10. When we go carefully through the note placed by the karta of the assessee-HUF, extracted and placed above, which alone was summarised by the learned counsel for the assessee in course of his arguments, we don't find the same free from contradictions. For example, House No.1107, Sector 11-C, according to the assessee, in respect of this property, restrictions and restraints as per Rule 14 of the Chandigarh (Sale of Sites and Buildings) Rules, framed under Section 22 of the Capital of Punjab (Development and Regulation) Act, came in the assessee's way because no fragmentation of any site or building could be permitted. All these restrictions and restraints were equally applicable to another property situated at Chandigarh itself, which is 181-182, Madhya Marg, Sector 8. Regarding the second property, which was not partitioned, was the assessee's one-eighth share in land at Patiala. When the assessee-HUF could hold one-eighth share in land at Patiala jointly with someone else, coparceners of the assessee-HUF could also own one-fourth of one-eighth of the share or it could be partitioned by monetary adjustments. Similarly, regarding third property in respect of which the assessee's contention is that subsequently this property was sold out, a property which could be sold out could also be partitioned by assigning some shares or monetary adjustments, which is the normal way of partitioning properties.

11. To some extent, reliance of the learned departmental representative on the case of O.N. Talwar (supra) supports in principle the revenue's finding. But we need not go that far when on the basis of facts alone, out of two properties at Chandigarh, which faced similar restrictions and restraints so far partition was concerned, one was partitioned and the other was kept joint and when Section 171(9) is on the statute, we are afraid, the assessee's contention in respect of its claim of partition, cannot be accepted.

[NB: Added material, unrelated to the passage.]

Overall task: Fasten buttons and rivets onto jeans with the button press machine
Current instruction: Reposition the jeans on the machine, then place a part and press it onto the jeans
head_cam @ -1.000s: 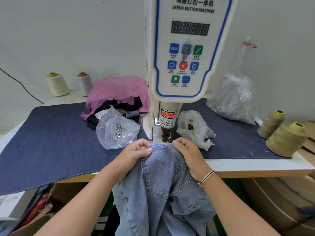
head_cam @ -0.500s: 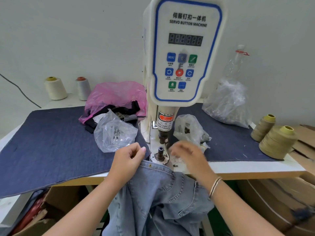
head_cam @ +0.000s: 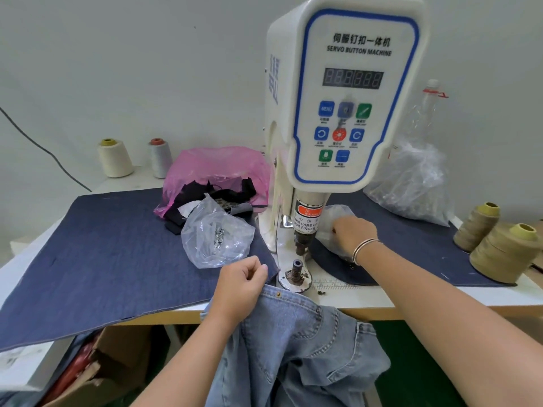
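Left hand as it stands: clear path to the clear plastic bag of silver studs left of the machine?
Probably yes, but not freely. The clear plastic bag of silver studs lies just beyond the left hand with nothing between them. That hand grips the light blue jeans' waistband, so it would have to let go first.

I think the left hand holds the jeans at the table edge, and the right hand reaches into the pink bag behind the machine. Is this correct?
Not quite. In the head view the right hand reaches into the small clear bag just right of the machine, not the pink bag, which lies to its left. The left hand does hold the jeans at the table edge.
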`<state>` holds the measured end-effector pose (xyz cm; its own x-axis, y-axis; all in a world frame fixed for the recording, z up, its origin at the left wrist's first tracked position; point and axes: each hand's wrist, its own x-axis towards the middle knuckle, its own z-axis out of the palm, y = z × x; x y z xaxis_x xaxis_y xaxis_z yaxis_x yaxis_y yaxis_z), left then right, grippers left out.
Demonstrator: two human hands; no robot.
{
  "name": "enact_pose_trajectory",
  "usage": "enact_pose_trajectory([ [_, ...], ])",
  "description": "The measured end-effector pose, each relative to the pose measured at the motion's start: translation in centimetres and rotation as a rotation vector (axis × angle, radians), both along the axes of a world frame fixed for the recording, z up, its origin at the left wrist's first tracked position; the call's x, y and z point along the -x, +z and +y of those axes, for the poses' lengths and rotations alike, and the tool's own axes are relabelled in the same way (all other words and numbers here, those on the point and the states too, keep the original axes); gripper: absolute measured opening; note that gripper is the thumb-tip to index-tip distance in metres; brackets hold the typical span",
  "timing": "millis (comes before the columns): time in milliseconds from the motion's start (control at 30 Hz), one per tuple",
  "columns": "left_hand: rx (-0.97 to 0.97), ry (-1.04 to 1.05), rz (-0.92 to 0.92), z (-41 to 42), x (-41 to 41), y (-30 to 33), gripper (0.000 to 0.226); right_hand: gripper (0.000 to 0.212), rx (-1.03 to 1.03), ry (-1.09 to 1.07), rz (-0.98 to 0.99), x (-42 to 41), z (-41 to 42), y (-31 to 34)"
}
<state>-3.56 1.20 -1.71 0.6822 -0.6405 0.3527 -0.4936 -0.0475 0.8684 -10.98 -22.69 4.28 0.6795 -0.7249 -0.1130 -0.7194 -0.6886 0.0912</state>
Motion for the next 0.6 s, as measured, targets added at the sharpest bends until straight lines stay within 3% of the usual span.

12. Coming to second appeal, which is more or less consequential, once the assessee's claim of partition under Section 171 stands rejected, even income from those properties which have been partitioned, have to be assessed in the hands of the HUF as it has not been considered as partition. For the reasons given by the two lower authorities, which we confirm, and on the basis of facts detailed above, rejection of the assessee's claim is hereby confirmed.